──────── Data extract ────────

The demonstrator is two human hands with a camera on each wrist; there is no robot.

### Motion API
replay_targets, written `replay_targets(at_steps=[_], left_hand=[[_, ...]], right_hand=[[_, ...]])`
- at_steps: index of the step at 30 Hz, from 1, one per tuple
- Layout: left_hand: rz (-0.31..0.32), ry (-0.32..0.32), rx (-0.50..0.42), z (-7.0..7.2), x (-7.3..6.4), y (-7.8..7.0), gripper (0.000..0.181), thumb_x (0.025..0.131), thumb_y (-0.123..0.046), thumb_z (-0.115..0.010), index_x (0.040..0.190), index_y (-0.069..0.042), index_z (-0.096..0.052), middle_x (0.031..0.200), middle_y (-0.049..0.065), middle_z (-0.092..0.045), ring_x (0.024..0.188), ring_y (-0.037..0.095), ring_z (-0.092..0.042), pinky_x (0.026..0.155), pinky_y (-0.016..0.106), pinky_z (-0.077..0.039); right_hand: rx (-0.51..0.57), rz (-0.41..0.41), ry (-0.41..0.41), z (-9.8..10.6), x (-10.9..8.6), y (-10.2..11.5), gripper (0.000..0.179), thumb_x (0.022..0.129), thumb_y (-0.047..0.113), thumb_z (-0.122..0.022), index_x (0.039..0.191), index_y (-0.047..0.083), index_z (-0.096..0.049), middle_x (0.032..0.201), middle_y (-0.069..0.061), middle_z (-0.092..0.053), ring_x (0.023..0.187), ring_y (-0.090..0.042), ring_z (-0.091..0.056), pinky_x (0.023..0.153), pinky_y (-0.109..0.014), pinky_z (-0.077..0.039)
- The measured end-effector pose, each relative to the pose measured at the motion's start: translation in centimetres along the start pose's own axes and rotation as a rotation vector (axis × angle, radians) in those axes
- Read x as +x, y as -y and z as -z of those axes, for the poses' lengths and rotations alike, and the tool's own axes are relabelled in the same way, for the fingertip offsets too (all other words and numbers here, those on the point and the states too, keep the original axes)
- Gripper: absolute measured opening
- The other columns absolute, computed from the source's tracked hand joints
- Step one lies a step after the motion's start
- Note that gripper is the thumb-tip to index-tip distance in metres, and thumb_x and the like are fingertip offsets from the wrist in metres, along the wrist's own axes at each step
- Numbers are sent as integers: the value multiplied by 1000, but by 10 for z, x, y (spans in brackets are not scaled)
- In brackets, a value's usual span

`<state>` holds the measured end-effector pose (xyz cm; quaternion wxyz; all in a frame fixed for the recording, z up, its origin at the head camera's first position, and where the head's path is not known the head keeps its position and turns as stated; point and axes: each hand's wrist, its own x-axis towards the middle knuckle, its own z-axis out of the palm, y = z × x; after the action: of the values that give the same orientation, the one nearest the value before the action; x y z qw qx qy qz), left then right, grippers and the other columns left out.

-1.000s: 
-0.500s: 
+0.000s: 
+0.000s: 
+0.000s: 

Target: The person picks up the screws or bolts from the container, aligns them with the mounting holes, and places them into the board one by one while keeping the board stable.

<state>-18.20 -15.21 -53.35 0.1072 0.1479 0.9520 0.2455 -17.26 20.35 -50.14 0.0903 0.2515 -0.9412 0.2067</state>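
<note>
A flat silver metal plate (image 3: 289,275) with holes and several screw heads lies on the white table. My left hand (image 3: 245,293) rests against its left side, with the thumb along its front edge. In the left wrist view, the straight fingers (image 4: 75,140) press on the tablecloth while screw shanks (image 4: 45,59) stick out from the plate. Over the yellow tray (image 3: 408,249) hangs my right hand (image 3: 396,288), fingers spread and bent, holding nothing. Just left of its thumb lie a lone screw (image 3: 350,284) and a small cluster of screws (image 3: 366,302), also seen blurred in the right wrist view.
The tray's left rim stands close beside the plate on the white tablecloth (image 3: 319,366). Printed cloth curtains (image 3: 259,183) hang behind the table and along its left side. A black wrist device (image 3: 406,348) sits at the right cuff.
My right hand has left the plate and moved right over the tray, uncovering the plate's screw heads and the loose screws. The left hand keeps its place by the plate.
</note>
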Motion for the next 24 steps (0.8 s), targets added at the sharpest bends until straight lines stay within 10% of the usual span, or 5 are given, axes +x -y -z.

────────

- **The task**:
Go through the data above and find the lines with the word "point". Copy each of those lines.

- **Answer**:
- Read x as +x, y as -y and z as -z of those axes, for the poses' lengths and rotations alike, and the tool's own axes are relabelled in the same way, for the fingertip offsets too (all other words and numbers here, those on the point and the states too, keep the original axes)
`<state>` holds the measured end-effector pose (xyz cm; quaternion wxyz; all in a frame fixed for the recording, z up, its origin at the head camera's first position, and where the head's path is not known the head keeps its position and turns as stated; point and axes: each hand's wrist, its own x-axis towards the middle knuckle, its own z-axis out of the palm, y = z × x; after the action: of the values that give the same orientation, the one nearest the value before the action; x y z qw qx qy qz), left then right, grippers and the other columns left out.

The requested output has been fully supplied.